Ich bin Gastarbeiter

Estou a olhar para uma fotografia enquanto escrevo isto. A imagem, de 1973, mostra seis homens em roupa interior, alinhados numa fila. Em frente a um deles está um médico a fazer uma palpação abdominal enquanto lhe baixa as cuecas. Os homens são turcos, o médico alemão.

 

Na década de 60 e 70 a Alemanha enviou médicos para a Turquia, Portugal, Espanha, Itália para seleccionar homens e mulheres candidatos à emigração. A fotografia recebe-nos à entrada da Haus der Geschichte em Bona (Museu de História alemã) e é o passaporte para uma exposição sobre um tema actual e controverso na Alemanha.

 

O discurso político alemão desliza, de alguns meses para cá, para o plano dos valores. Patriotismo, identidade nacional, “Leitkultur”, são discutidos, dissecados, nas páginas dos jornais e na televisão, nos cafés, à esquerda e à direita. Angústia face à vulnerabilidade das sociedades ocidentais às ameaças sem precedentes colocadas pelo terrorismo islâmico? Medo das “células adormecidas” que os serviços secretos dizem existir no país ou dos salafistas? Receio dos refugiados que têm chegado às centenas de milhar? Sejam quais forem as razões é palpável uma radicalização e não apenas ao nível das palavras.

 

A mais recente onda de choque foi causada pelo movimento de extrema-direita PEGIDA ( Patriotas Europeus contra a Islamização do Ocidente) que tem reunido milhares de pessoas em manifestações contra emigrantes e refugiados e pelo incêndio de um abrigo de refugiados (ainda não em funcionamento) em Nuremberga. Os alemães acreditam que esta gentinha está mais ou menos controlada e que bastam umas contra-manifestações ou vigílias bem intencionadas de organizações dos direitos humanos, de igrejas e cidadãos para os deter. Alguns pensam mesmo que a extrema-direita (e os radicalismos islâmicos) é um mero exibicionismo sem motivos para preocupação ou um jogo de ilusionismo ideológico. Não é.?Uma das últimas reportagens que realizei como jornalista foi uma manifestação da extrema-direita (onde estavam presentes quadros com as caricaturas de Maomé, embora veladas por ordem do tribunal). Mais do que todo o aparato policial – unidades anti-terroristas, helicópteros, canhões de água, unidades caninas, barreiras de betão – o que me perturbou profundamente foi ver velhinhas que podiam ser minhas vizinhas, mulheres e homens absolutamente normais, sem tatuagens, botas cardadas ou cabeça rapada.

 

Existem duas maneiras de contar a história da imigração na Alemanha: usando os números ou as palavras para expressar sentimentos. Seja qual for a opção o resultado é o mesmo: mixed feelings.

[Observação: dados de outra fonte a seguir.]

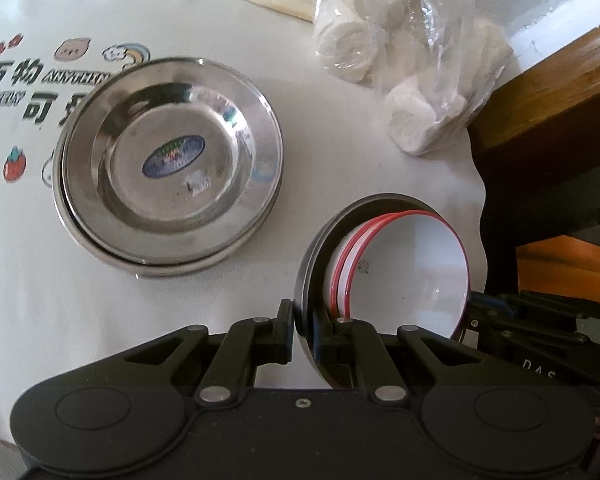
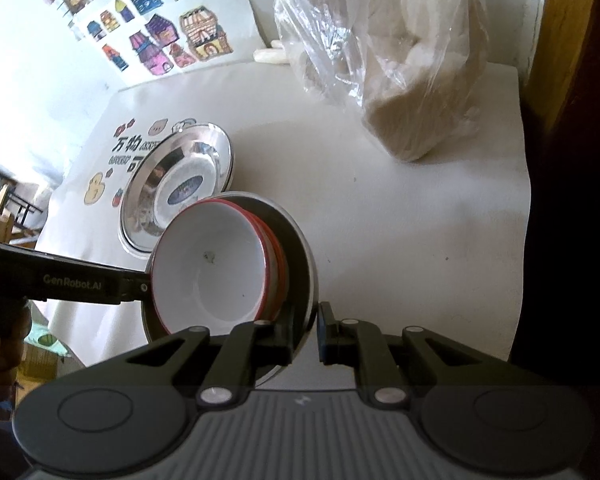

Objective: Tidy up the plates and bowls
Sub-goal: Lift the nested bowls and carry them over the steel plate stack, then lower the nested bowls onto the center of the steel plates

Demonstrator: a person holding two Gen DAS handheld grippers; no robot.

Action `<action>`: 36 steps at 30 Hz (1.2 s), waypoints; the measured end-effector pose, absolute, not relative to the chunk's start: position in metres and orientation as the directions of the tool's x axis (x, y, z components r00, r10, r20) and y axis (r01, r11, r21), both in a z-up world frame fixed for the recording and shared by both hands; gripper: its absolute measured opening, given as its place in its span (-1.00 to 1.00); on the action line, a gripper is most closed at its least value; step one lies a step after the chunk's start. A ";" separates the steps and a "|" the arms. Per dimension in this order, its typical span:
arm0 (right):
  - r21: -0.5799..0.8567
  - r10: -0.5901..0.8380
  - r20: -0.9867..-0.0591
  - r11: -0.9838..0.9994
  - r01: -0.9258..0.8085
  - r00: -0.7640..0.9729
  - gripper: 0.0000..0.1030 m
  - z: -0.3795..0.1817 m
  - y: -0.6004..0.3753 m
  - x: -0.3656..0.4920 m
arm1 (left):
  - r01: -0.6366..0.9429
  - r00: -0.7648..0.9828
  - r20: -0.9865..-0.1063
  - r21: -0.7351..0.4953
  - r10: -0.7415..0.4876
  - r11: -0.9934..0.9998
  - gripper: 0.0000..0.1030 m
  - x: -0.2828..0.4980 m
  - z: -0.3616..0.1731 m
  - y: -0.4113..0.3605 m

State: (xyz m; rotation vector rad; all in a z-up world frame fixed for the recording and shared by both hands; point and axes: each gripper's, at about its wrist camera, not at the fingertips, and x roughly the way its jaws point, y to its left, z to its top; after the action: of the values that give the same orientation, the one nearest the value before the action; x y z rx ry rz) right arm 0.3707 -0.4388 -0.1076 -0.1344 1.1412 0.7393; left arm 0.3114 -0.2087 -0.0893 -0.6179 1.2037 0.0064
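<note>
Stacked steel plates point(image 1: 168, 168) lie nested on the white tablecloth point(image 1: 340, 168), left of the bowl stack; this part of the sorting appears finished. The dark outer bowl point(image 1: 312, 264), holding red-rimmed white bowls point(image 1: 404, 276), is pinched at opposite rims by the left gripper point(image 1: 302, 332) and right gripper point(image 2: 312, 334), and appears lifted and tilted; setting it down remains. The left wrist view alone shows the wooden furniture point(image 1: 548, 96) right of the bowls; the right wrist view alone shows the house drawings point(image 2: 160, 28) beyond the plates.
</note>
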 end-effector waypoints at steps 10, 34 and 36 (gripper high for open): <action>0.255 0.442 -0.861 0.805 -0.536 0.254 -0.75 -0.098 -0.417 0.361 | -0.243 0.374 -0.858 -0.456 -0.351 0.856 -0.83 0.325 -0.080 -0.178; 0.278 0.466 -0.844 0.804 -0.525 0.267 -0.75 -0.093 -0.310 0.375 | -0.273 0.395 -0.856 -0.456 -0.334 0.847 -0.85 0.334 -0.081 -0.073; 0.279 0.465 -0.843 0.807 -0.521 0.269 -0.75 -0.094 -0.303 0.376 | -0.269 0.394 -0.857 -0.455 -0.334 0.849 -0.85 0.337 -0.082 -0.065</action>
State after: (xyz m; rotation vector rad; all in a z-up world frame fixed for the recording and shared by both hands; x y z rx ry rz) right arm 0.3765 -0.3034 -0.0938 -0.0574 1.1158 0.6651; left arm 0.3373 -0.0653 -0.0825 -0.5900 1.1853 -0.0442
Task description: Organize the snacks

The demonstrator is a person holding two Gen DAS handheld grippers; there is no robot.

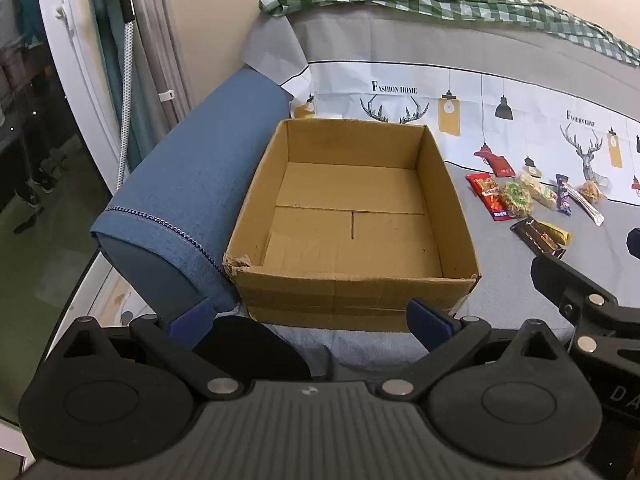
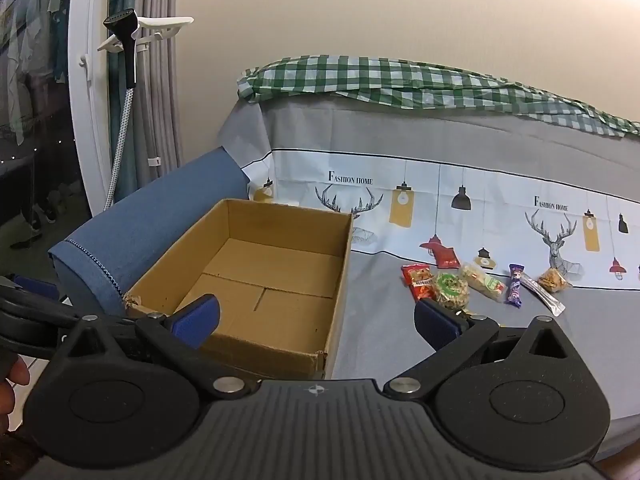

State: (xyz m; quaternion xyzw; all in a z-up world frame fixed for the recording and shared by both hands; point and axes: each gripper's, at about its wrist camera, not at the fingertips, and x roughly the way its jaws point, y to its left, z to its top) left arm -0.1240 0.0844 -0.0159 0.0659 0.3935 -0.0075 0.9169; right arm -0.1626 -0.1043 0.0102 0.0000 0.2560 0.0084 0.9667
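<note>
I see the grey sheet point(image 2: 380, 340) underneath, the cardboard box point(image 1: 352, 216) dead ahead at twelve o'clock, and the snacks point(image 1: 532, 200) loose at two o'clock. My left gripper point(image 1: 310, 322) and right gripper point(image 2: 318, 322) both stand spread wide, pinching nothing.

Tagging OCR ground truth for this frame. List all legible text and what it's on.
"FASHION HOME" – printed on the cloth, above the left deer
"FASHION HOME" – same cloth, above the right deer
"DA" – partial letters on the right gripper's body at the left wrist view's right edge
Print on the red snack packet, purple bar and black packet: too small to read.
</note>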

Um monte de contradições.

 

Apesar da emigração para a Alemanha se ter iniciado há mais de meio século, e da Alemanha ser o país europeu com maior número de imigrantes e refugiados, só em 2005 teve a primeira de Lei de Imigração (e só com coligação SPD-Verdes se alterou o direito de sangue para direito de solo, facilitando a obtenção da nacionalidade por estrangeiros). A isto se soma uma desconfiança particular face à comunidade turca e aos muçulmanos em geral e a dificuldade em aceitar que os “Gastarbeiter”, os “trabalhadores convidados” (uma palavra que me causa calafrios) se radicaram no país, tornando-o um país de “imigração”. Vinte por cento dos homens e mulheres que vivem na Alemanha têm origem estrangeira, mas foi preciso o Mundial de 2006 para que houvesse uma mudança de paradigma do Wir (nós) – Ihr (vocês) para o Ihr sind Wir (vocês são nós). Mudança incompleta no entanto.

 

Sinal inequívoco desta preocupação transversal na sociedade germânica é a proposta recente dos democratas-cristãos da Baviera (CSU) que os estrangeiros residentes na Alemanha falassem em casa apenas alemão (como se fosse possível aplicar tal medida ou fiscalizá-la). Dando mostras de vicejante bom senso a opinião publicada e os cartoonistas reduziram-na àquilo que é: ridícula.

 

O real défice europeu e alemão não é o financeiro. É o humano. Por vezes o de humanidade.

 

A exposição em Bona sobre a história da Emigração na Alemanha acaba com uma escultura feita de destroços de navios que transportavam africanos para Lampedusa. A realidade da qual se foge no século XXI é muito mais brutal. A história não chegou ao fim. Quer os alemães queiram ou não.